PROVIDED MATERIAL below:

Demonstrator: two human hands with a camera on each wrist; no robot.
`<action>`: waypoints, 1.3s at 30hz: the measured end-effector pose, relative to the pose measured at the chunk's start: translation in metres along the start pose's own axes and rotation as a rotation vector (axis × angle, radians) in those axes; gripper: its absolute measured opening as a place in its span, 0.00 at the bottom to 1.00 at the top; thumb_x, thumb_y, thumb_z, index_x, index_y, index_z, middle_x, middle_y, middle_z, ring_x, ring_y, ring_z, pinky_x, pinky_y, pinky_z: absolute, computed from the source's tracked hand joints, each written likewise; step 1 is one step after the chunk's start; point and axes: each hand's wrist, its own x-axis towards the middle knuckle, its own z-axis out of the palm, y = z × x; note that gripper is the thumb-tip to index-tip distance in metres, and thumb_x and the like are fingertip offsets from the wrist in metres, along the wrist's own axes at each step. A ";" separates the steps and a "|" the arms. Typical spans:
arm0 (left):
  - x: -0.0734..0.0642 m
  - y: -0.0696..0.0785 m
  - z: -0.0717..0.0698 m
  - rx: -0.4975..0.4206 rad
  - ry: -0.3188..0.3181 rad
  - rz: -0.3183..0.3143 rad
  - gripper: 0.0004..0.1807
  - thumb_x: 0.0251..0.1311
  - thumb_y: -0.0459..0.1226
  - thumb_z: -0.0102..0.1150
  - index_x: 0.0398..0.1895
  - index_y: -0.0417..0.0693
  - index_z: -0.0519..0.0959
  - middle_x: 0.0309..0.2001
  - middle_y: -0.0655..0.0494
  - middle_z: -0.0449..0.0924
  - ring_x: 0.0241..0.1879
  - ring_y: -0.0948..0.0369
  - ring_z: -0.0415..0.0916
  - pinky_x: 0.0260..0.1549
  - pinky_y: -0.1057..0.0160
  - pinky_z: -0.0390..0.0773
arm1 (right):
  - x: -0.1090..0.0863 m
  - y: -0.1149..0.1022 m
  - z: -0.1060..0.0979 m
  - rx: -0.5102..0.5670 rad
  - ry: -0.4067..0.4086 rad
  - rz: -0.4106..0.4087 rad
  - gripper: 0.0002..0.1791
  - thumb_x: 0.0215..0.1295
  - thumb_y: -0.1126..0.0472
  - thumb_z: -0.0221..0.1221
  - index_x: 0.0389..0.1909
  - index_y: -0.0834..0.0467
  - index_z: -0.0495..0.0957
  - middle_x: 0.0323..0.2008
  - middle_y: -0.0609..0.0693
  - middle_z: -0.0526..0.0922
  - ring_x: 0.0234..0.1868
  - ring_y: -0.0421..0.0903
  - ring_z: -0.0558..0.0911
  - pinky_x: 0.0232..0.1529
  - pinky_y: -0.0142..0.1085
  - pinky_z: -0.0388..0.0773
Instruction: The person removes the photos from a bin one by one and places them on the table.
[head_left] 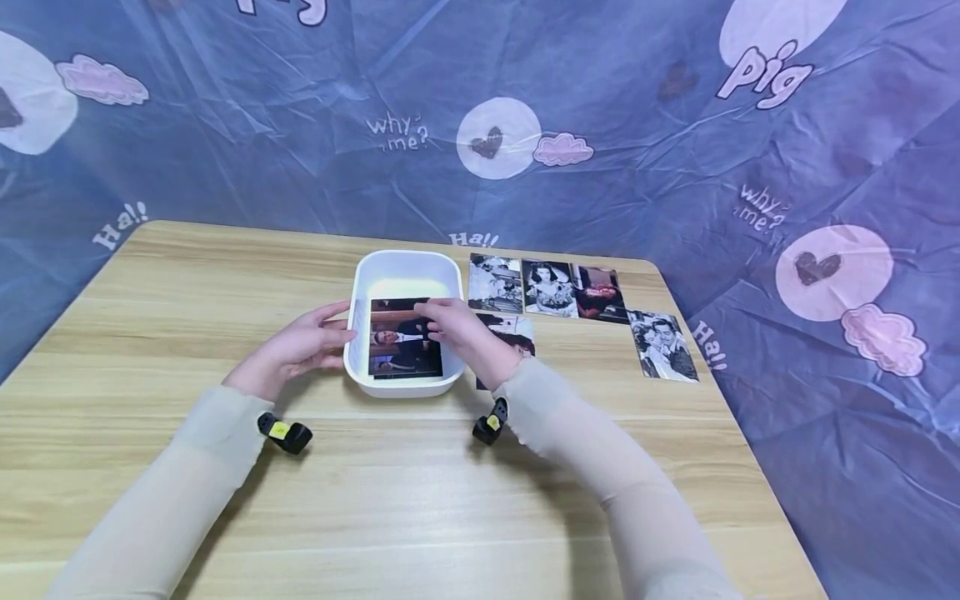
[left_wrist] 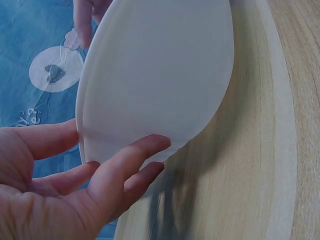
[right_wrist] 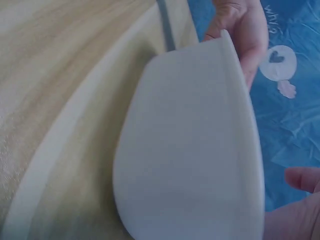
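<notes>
A white plastic box (head_left: 407,389) stands on the table with a dark colour photo (head_left: 401,342) lying in it; another dark edge shows under that photo. My left hand (head_left: 307,342) touches the box's left side, its fingers spread along the rim and outer wall, as the left hand (left_wrist: 85,185) in the left wrist view also shows. Over the box's right rim reaches my right hand (head_left: 472,337), fingertips at the photo's upper right corner. Whether they pinch it I cannot tell; in the right wrist view the box wall hides most of the fingers.
Right of the box lie several photos: black-and-white prints (head_left: 495,283) (head_left: 551,288), a reddish one (head_left: 600,292) and a couple portrait (head_left: 663,346) farther right. Another photo (head_left: 513,329) is partly under the right forearm. A blue printed cloth (head_left: 322,167) hangs behind the wooden table (head_left: 360,517).
</notes>
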 end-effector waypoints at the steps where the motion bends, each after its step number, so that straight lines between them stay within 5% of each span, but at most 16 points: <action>1: 0.000 0.000 0.000 0.001 0.001 -0.001 0.41 0.69 0.27 0.44 0.77 0.43 0.32 0.74 0.30 0.42 0.52 0.58 0.76 0.56 0.55 0.79 | 0.001 0.002 0.001 -0.030 0.011 0.012 0.30 0.69 0.61 0.55 0.69 0.67 0.60 0.66 0.60 0.66 0.64 0.55 0.67 0.70 0.43 0.68; 12: 0.000 0.002 0.000 0.021 0.007 0.002 0.41 0.69 0.28 0.44 0.77 0.43 0.33 0.74 0.31 0.43 0.55 0.54 0.75 0.55 0.56 0.80 | 0.006 0.014 0.008 -0.269 0.075 0.016 0.24 0.65 0.61 0.54 0.61 0.65 0.72 0.59 0.55 0.74 0.33 0.43 0.72 0.53 0.39 0.75; 15: 0.000 0.002 0.000 0.019 0.013 0.003 0.41 0.69 0.27 0.43 0.77 0.43 0.33 0.74 0.30 0.43 0.50 0.59 0.78 0.54 0.57 0.81 | 0.006 0.015 0.010 -0.267 0.077 0.014 0.23 0.63 0.63 0.54 0.59 0.65 0.73 0.55 0.54 0.75 0.37 0.42 0.72 0.52 0.39 0.76; 19: 0.000 0.002 0.000 0.016 0.010 0.007 0.41 0.69 0.27 0.44 0.77 0.43 0.33 0.74 0.30 0.43 0.46 0.63 0.79 0.54 0.57 0.81 | 0.006 0.016 0.013 -0.252 0.110 0.021 0.10 0.60 0.64 0.56 0.41 0.62 0.74 0.45 0.48 0.72 0.46 0.45 0.71 0.52 0.40 0.76; 22: 0.000 0.001 0.000 0.011 0.004 0.006 0.42 0.69 0.27 0.45 0.77 0.43 0.33 0.74 0.29 0.42 0.47 0.64 0.79 0.54 0.56 0.81 | 0.008 0.018 0.015 -0.216 0.149 0.031 0.05 0.59 0.65 0.57 0.34 0.59 0.71 0.37 0.46 0.71 0.40 0.46 0.74 0.44 0.37 0.75; 27: -0.001 0.000 0.001 0.000 -0.003 0.011 0.41 0.69 0.27 0.44 0.77 0.43 0.32 0.74 0.29 0.41 0.46 0.64 0.80 0.54 0.56 0.81 | 0.012 0.023 0.018 -0.135 0.189 0.017 0.15 0.60 0.71 0.56 0.49 0.66 0.73 0.32 0.48 0.74 0.21 0.41 0.69 0.26 0.28 0.65; 30: -0.001 0.000 0.002 -0.004 0.000 0.008 0.41 0.69 0.26 0.43 0.77 0.43 0.32 0.74 0.29 0.41 0.44 0.65 0.80 0.53 0.58 0.82 | 0.013 0.027 0.021 -0.185 0.208 -0.039 0.28 0.59 0.76 0.55 0.63 0.67 0.69 0.45 0.54 0.81 0.31 0.40 0.75 0.32 0.25 0.72; 34: -0.001 0.001 0.003 -0.008 0.002 0.004 0.41 0.69 0.26 0.43 0.77 0.43 0.32 0.74 0.29 0.41 0.44 0.66 0.80 0.53 0.58 0.81 | 0.011 0.031 0.026 -0.359 0.265 -0.114 0.36 0.55 0.77 0.56 0.68 0.63 0.65 0.64 0.61 0.71 0.62 0.48 0.69 0.62 0.32 0.72; 39: -0.002 0.001 0.004 -0.001 0.008 0.006 0.41 0.69 0.26 0.43 0.77 0.43 0.32 0.74 0.29 0.42 0.43 0.67 0.79 0.53 0.58 0.81 | 0.010 0.032 0.028 -0.366 0.269 -0.148 0.40 0.51 0.78 0.58 0.69 0.63 0.63 0.58 0.62 0.75 0.58 0.51 0.71 0.62 0.35 0.73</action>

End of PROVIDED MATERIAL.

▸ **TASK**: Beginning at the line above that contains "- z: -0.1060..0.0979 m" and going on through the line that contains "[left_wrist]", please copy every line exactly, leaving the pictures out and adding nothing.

▸ **EXPECTED OUTPUT**:
  - z: -0.1060..0.0979 m
  - rx: -0.5102..0.5670 rad
  - ry: -0.4067..0.4086 rad
  - rz: -0.4106..0.4087 rad
  - gripper: 0.0002..0.1791
  - thumb_x: 0.0215..0.1295
  - thumb_y: -0.1126..0.0472
  - thumb_z: -0.0221..0.1221
  - index_x: 0.0389..0.1909
  - index_y: -0.0834..0.0467
  - index_z: -0.0495..0.0957
  - middle_x: 0.0323..0.2008
  - middle_y: -0.0609..0.0693
  - middle_z: -0.0526..0.0922
  - ring_x: 0.0234..0.1868
  - ring_y: -0.0421..0.0903
  - ring_z: -0.0558..0.0911
  - pinky_x: 0.0232..0.1529
  - pinky_y: -0.0142..0.1085
  - pinky_z: -0.0388..0.0773
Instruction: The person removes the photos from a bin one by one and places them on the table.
[head_left] 
[left_wrist] 

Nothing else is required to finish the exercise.